Since only part of the material below is wanted, output exactly the lines from the one with "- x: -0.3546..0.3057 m" up to and including the one with "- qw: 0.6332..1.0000".

---+---

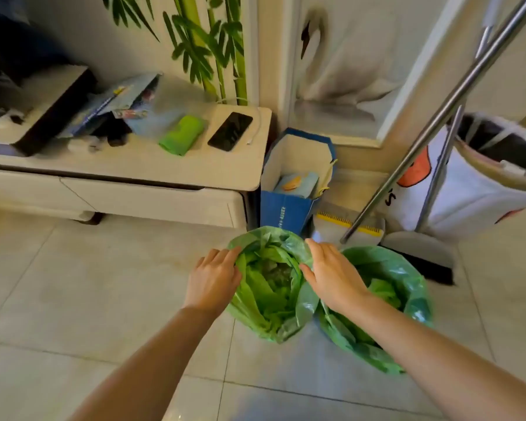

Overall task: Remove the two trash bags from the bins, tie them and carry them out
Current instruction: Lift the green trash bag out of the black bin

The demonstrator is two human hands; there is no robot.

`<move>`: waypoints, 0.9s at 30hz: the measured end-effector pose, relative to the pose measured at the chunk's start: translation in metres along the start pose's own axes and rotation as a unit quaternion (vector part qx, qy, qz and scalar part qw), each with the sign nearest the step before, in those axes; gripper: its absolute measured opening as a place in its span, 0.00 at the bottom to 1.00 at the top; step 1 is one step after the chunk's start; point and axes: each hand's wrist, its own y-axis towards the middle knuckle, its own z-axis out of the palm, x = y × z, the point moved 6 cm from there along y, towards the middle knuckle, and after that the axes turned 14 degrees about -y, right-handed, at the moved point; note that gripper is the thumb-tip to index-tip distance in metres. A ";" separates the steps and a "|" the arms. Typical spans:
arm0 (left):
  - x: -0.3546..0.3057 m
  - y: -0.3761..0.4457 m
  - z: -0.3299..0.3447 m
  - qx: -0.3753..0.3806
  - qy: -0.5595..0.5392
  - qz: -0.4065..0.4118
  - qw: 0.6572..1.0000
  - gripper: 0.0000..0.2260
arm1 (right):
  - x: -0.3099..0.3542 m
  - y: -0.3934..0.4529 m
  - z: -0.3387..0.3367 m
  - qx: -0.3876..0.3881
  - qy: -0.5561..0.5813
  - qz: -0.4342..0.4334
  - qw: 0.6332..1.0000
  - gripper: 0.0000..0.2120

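Note:
Two green trash bags line two small bins side by side on the tiled floor. The left bag (274,302) has its rim folded over its bin, with some waste visible deep inside. The right bag (407,287) stands just beside it, partly hidden by my right forearm. My left hand (214,278) rests on the left rim of the left bag, fingertips touching the plastic. My right hand (331,271) lies with straight fingers on that bag's right rim, between the two bins. Neither hand has the plastic gathered in its fingers.
A low white cabinet (164,174) stands behind on the left, with a phone (230,131), a green roll (181,135) and papers on top. A blue paper bag (292,189), a broom and dustpan (413,244) with metal poles, and a white laundry hamper (480,189) crowd the back right.

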 end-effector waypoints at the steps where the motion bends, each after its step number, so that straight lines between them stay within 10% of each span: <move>1: 0.010 0.001 0.012 -0.002 0.000 -0.002 1.000 0.19 | -0.002 0.006 0.018 0.002 -0.005 0.011 1.000 0.28; 15: 0.111 -0.008 0.122 -0.101 -0.365 -0.278 0.883 0.23 | -0.020 0.060 0.132 -0.034 -0.075 0.059 0.995 0.18; 27: 0.133 -0.024 0.136 -0.120 -0.426 -0.336 0.832 0.14 | -0.016 0.050 0.129 -0.011 -0.028 0.112 0.993 0.08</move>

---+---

TASK ANSWER:
  - x: -0.3546..0.3057 m
  - y: -0.3761..0.4457 m
  - z: -0.3299..0.3447 m
  - qx: -0.3753..0.3806
  - qy: -0.5595..0.5392
  - qz: -0.4065..0.4118
  - qw: 0.6572..1.0000
  - gripper: 0.0000..0.2260
arm1 (right):
  - x: -0.3099..0.3542 m
  - y: -0.3934..0.4529 m
  - z: -0.3387..0.3367 m
  - qx: -0.3876..0.3881
  - qy: -0.5561..0.5813
  - qz: -0.4342..0.4334
  - qw: 0.6332..1.0000

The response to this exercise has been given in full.